## [DATA BLOCK]
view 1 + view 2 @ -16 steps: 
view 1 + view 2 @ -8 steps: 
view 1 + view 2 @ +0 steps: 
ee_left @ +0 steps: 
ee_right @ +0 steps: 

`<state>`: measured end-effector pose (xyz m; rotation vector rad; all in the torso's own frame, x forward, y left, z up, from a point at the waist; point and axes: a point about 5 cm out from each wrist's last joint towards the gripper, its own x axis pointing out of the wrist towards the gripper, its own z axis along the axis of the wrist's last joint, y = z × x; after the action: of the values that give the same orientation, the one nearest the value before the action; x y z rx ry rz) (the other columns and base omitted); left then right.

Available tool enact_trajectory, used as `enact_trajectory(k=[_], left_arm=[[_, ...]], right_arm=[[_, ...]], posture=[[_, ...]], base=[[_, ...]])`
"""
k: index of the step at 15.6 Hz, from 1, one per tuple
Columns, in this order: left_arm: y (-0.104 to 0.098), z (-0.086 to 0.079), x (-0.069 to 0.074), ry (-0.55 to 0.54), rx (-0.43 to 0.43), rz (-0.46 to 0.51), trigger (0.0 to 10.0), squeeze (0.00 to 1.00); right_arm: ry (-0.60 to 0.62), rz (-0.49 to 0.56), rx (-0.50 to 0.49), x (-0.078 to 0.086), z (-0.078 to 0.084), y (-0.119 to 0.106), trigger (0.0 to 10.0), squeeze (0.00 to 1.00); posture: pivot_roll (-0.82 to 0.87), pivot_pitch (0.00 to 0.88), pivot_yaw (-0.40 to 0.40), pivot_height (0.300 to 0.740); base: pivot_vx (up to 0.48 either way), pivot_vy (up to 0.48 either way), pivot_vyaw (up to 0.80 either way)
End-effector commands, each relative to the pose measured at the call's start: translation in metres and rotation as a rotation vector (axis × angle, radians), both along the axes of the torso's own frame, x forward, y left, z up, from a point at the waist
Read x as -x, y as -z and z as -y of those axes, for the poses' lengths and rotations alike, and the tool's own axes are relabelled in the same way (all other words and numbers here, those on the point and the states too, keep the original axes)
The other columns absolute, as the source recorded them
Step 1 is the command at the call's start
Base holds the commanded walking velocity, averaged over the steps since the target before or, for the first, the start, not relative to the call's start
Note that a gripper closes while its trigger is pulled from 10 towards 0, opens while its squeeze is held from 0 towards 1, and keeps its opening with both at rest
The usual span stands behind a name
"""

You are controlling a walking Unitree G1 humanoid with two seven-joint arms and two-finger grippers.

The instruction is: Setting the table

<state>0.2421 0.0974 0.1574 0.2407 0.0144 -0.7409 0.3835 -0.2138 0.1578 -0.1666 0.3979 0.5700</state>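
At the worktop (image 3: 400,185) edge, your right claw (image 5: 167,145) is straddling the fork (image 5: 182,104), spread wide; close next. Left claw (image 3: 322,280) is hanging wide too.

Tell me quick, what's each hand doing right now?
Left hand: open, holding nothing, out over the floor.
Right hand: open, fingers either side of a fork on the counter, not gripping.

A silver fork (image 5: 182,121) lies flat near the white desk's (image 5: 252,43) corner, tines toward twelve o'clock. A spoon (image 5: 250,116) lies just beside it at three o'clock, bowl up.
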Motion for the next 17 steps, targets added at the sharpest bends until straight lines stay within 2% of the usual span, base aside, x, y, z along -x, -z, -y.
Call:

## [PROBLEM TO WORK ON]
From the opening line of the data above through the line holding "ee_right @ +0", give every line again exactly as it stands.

## [WRITTEN SOLUTION]
view 1 + view 2 @ -16 steps: 
view 1 + view 2 @ -8 steps: 
view 1 + view 2 @ +0 steps: 
ee_left @ +0 steps: 
ee_right @ +0 steps: 

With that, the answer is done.